◆ **Work to be completed**
Two lines in the data below mark the range: the one with "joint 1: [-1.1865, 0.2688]" and the one with "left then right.". Return both, along with every line between them, exactly.

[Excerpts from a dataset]
——————

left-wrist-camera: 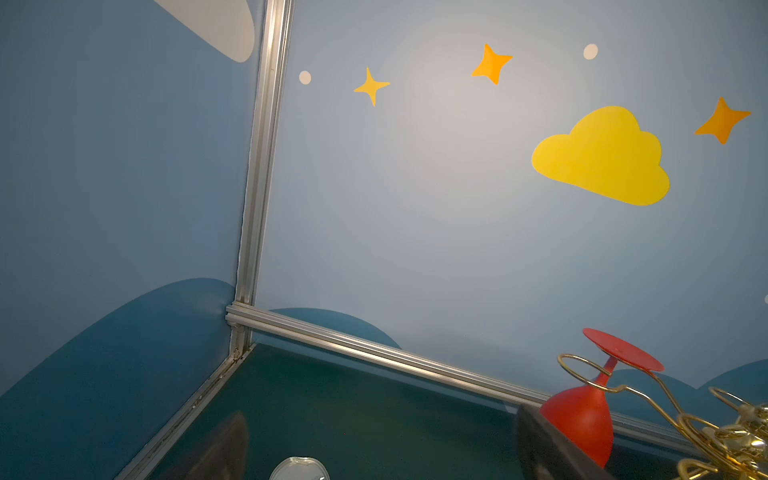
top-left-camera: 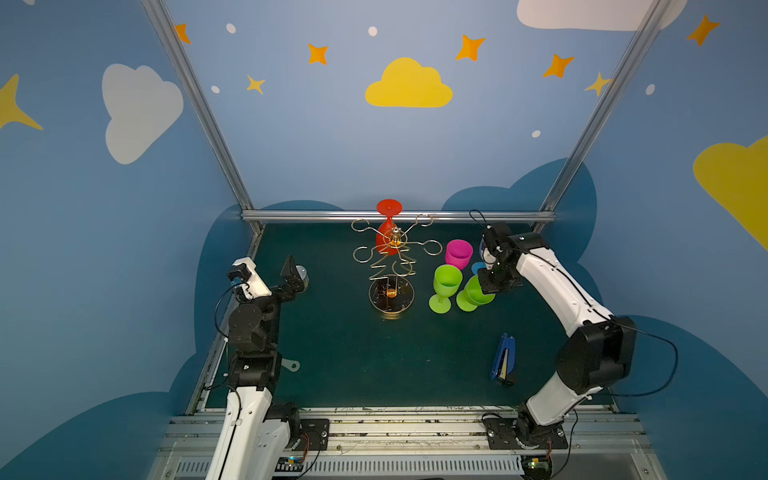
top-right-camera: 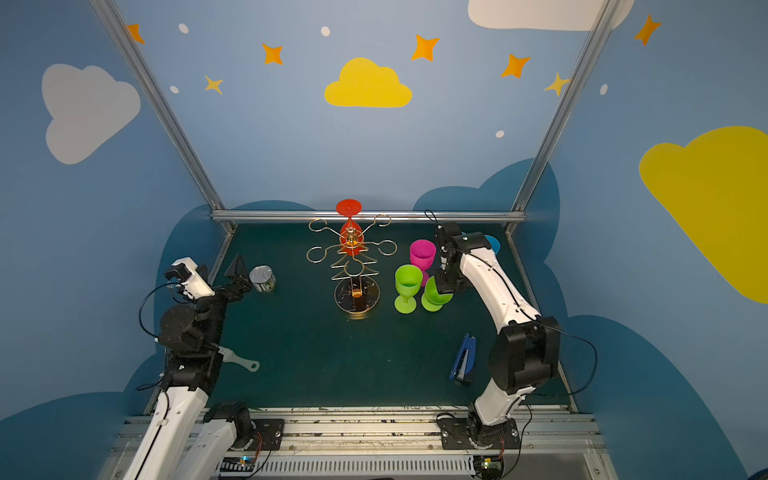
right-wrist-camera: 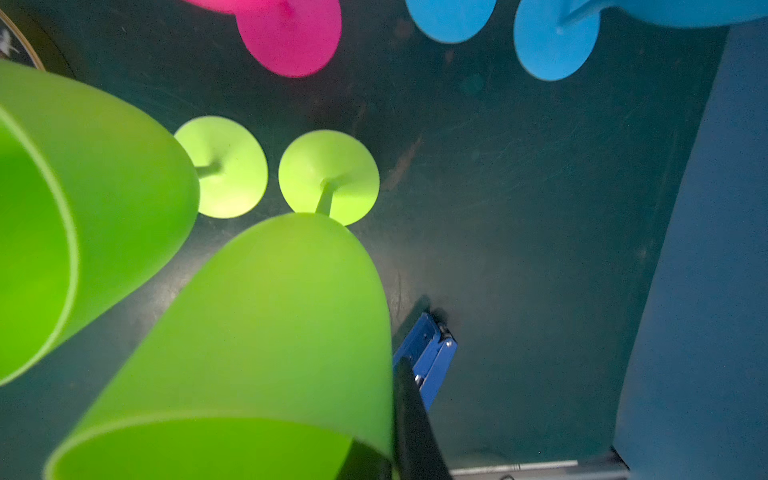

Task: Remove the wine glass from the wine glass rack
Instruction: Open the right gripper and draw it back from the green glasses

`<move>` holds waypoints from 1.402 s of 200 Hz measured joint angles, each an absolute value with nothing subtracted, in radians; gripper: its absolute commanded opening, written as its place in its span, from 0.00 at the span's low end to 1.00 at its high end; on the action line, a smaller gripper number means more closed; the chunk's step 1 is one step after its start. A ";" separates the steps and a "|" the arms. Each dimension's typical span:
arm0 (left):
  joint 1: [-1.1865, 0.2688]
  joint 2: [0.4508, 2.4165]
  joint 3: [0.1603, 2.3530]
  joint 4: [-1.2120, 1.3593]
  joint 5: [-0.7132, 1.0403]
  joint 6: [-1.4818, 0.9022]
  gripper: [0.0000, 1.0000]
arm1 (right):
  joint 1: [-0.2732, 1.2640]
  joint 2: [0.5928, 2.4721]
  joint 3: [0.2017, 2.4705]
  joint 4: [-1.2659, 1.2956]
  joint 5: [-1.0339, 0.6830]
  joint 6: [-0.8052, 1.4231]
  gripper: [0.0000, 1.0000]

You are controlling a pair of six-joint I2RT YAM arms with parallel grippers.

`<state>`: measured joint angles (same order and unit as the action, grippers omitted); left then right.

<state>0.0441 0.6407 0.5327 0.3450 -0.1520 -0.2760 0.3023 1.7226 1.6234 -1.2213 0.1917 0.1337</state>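
Hanging upside down from a far arm of the gold wine glass rack, a red wine glass has its foot up above the wire loop and its bowl below. The rack stands at the middle back of a dark green table; its other loops show nothing in them.

The left gripper hovers at the table's left edge, well apart from the rack. Its jaws are spread wide and hold nothing. A small tin can sits just beyond them.

The right gripper is to the right of the rack, its jaws pinched together on the rim of a green wine glass. This glass leans toward the gripper, with its foot on the table. A second green wine glass stands upright just beside it. A pink wine glass stands behind them, and a blue stapler lies nearer the front.
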 measured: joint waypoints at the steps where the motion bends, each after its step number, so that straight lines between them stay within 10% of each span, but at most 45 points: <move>1: 0.044 0.640 0.533 0.345 -0.152 -0.276 0.98 | 0.302 1.726 1.627 -1.224 0.191 0.134 0.00; 134: 0.046 0.633 0.533 0.340 -0.154 -0.266 0.98 | 0.287 1.816 1.731 -1.275 0.064 0.156 0.33; 280: 0.074 0.679 0.568 0.251 -0.107 -0.259 0.97 | 0.242 1.172 1.304 -0.951 -0.151 0.175 0.56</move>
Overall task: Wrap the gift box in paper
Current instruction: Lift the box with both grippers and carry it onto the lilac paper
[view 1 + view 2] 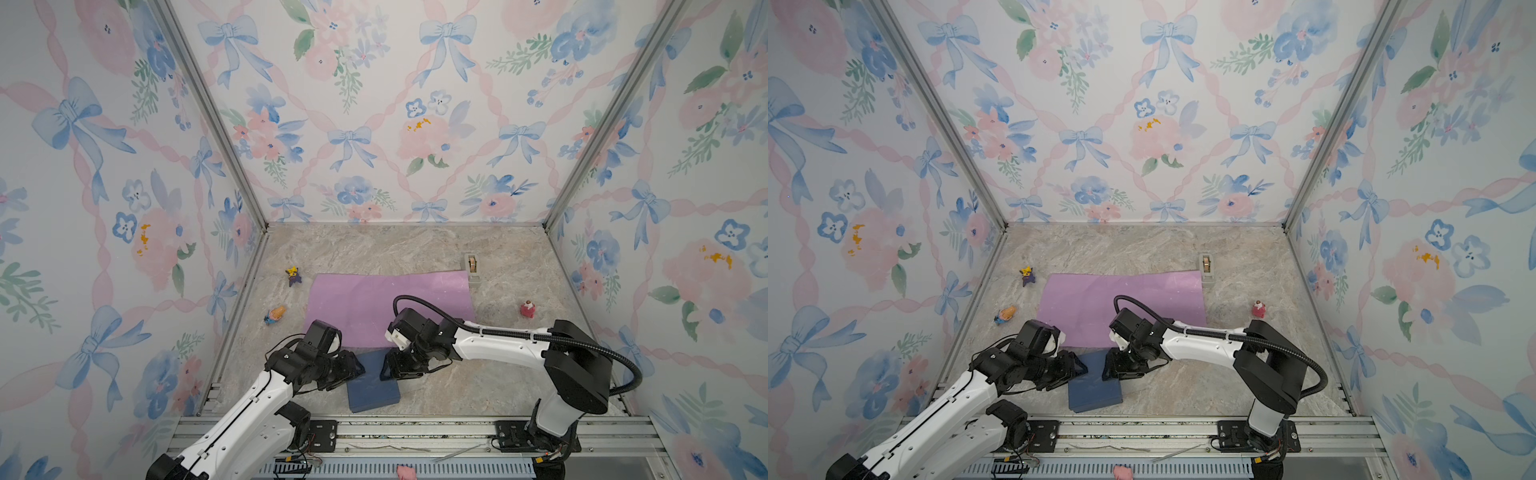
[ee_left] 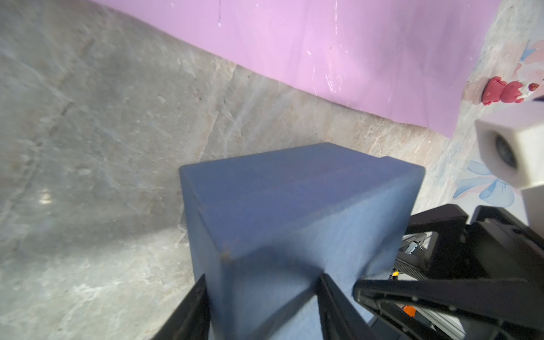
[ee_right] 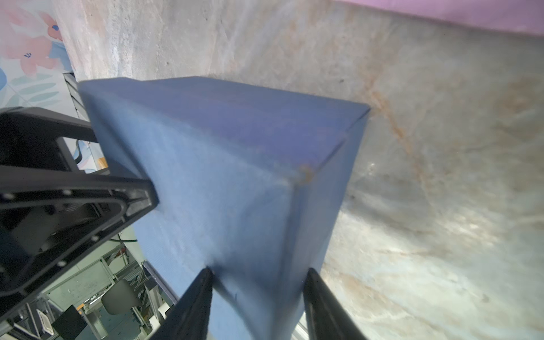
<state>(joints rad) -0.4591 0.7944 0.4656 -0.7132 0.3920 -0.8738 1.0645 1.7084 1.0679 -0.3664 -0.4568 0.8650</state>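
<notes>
Near the table's (image 1: 457, 382) front edge: gift box (image 1: 372, 386) pinched between left gripper (image 2: 262, 297) and right gripper (image 3: 257, 282).
Box dark navy, flat, squarish, faint texture, one scuffed corner; just short of lilac paper (image 1: 374, 303), strip of table between. Both grippers half-open, fingers clamped over opposite box edges. Tape dispenser (image 1: 473, 266) touches paper's far right corner; yellow-purple toy (image 1: 294, 276), orange toy (image 1: 275, 315), red toy (image 1: 528, 309) lie clear.
</notes>
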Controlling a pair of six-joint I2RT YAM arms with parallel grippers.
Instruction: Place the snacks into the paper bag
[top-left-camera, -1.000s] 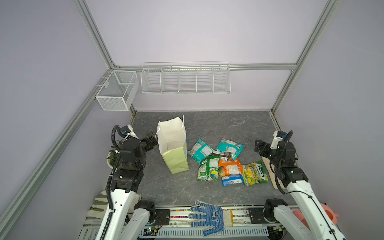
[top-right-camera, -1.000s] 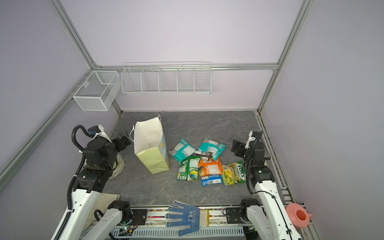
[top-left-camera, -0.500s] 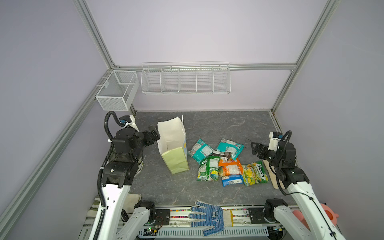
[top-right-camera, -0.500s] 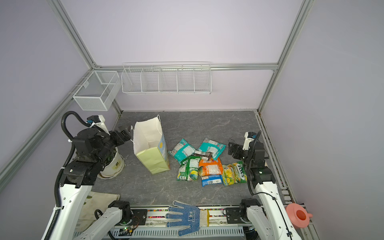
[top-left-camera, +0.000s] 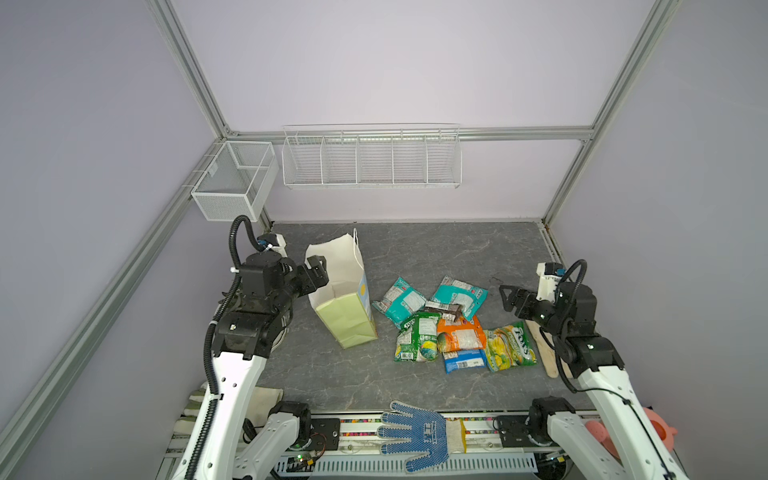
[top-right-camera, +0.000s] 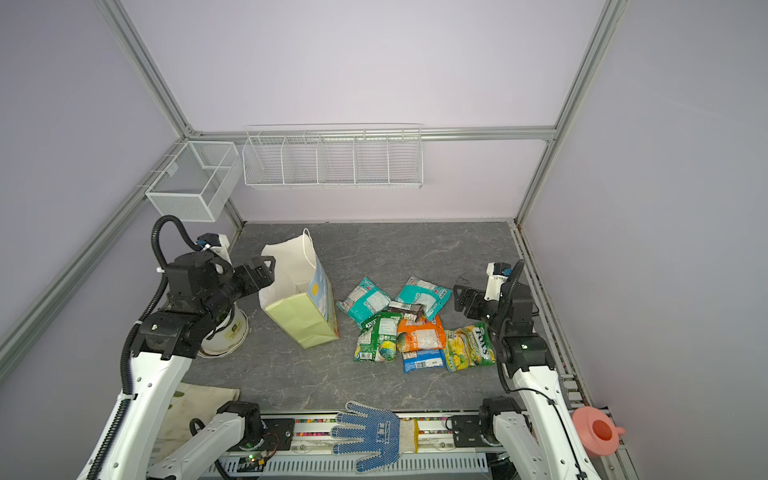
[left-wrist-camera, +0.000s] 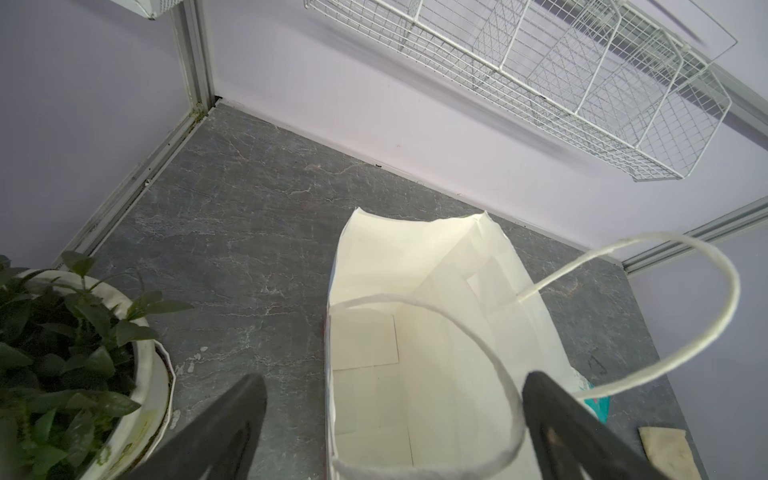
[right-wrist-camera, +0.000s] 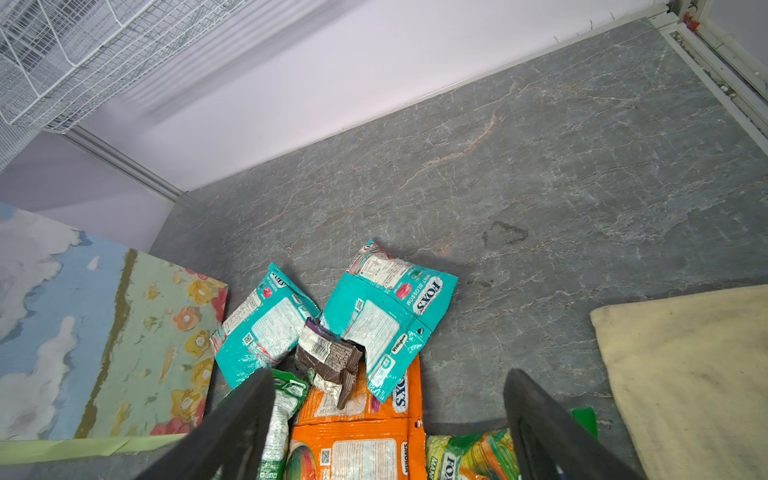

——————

◆ **Answer for this exercise**
  joint 1: [-1.1865, 0.2688]
  joint 2: [0.4508, 2.4165]
  joint 3: [0.1603, 2.3530]
  joint 4: [-1.2120, 1.3593]
  joint 5: [-0.7132, 1.0403]
  joint 6: [-1.4818, 0.9022]
  gripper: [0.0000, 1.0000]
arm1 (right):
  joint 1: [-0.2732, 1.2640]
  joint 2: [0.5928, 2.4721]
  joint 3: [0.2017, 2.4705]
  joint 4: [-1.2659, 1.2956]
  joint 5: [-1.0339, 0.6830]
  joint 6: [-0.8052, 1.4231]
  gripper: [0.0000, 1.0000]

You are controlling a pair of six-joint I2RT YAM arms with parallel grippers.

`<state>`: measured joint angles (same order and unit as the action, grippers omitted); left then right.

Nothing more remains to be done for this exercise.